Exercise –
Produce a word-for-word copy of the listing below without its pictures.

Given material –
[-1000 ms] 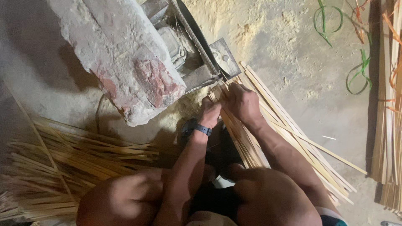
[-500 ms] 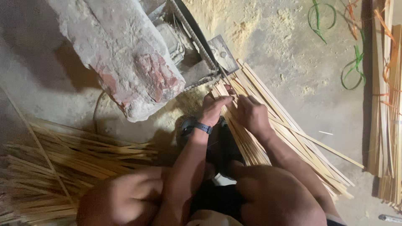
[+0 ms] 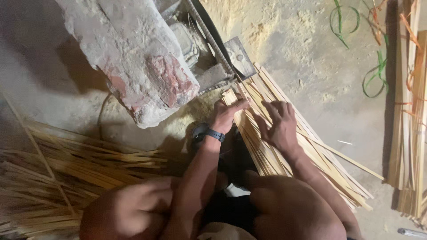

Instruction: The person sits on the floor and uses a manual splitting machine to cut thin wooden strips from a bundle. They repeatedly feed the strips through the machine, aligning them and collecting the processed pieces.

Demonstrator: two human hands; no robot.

Worked solution –
[-1000 ms] 
[-500 ms] 
[+0 ms] 

Instruction: The person sits on the floor and uses a manual splitting machine to cut thin wooden strips from a bundle. They repeatedly feed the strips through the machine, aligning them and collecting the processed pieces.

Demonstrator: two human hands; no robot.

There is no more to add to the answer.